WHAT THE EXERCISE ASKS: What lines in the records include the string "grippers"? Return each one.

Records excerpted from a collection:
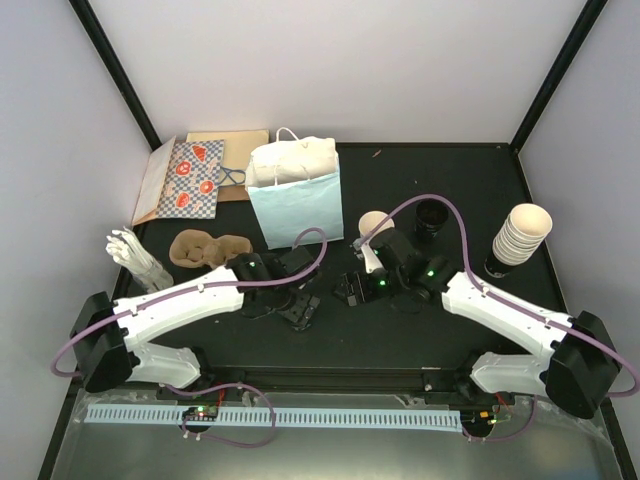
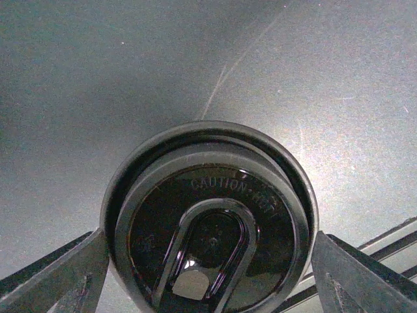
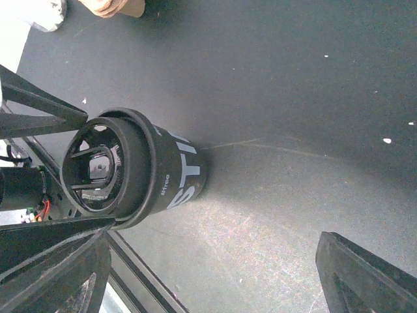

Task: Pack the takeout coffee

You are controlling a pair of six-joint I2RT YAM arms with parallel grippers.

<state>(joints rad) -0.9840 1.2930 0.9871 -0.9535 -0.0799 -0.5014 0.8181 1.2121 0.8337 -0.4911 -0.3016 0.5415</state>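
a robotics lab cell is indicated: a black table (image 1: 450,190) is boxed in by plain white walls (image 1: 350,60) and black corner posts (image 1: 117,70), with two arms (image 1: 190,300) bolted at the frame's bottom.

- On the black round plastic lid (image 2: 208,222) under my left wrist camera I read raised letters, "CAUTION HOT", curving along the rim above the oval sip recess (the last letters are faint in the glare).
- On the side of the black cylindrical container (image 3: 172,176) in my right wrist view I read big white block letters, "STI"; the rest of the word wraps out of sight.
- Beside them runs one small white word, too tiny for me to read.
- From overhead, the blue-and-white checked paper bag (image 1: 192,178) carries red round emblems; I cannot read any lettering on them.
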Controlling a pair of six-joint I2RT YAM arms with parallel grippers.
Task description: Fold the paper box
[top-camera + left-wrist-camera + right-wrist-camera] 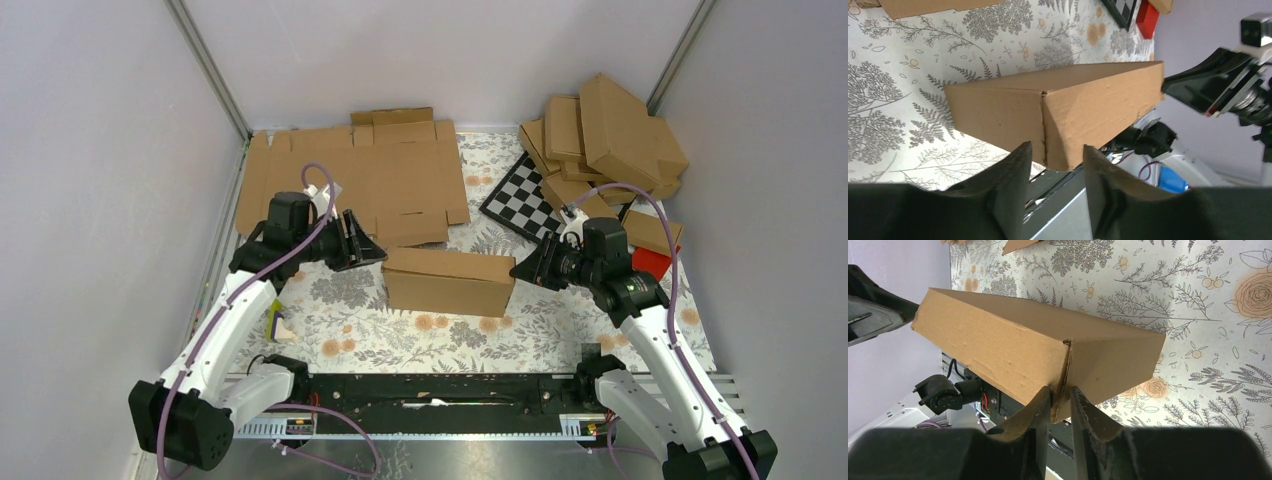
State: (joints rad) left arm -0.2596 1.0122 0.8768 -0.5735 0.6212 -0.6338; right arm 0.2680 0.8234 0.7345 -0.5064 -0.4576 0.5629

ANSWER SPACE:
You are controlling a pair of six-joint I2RT YAM arms with parallel grippers.
Controlling a pair of six-joint I2RT YAM arms with parallel grippers.

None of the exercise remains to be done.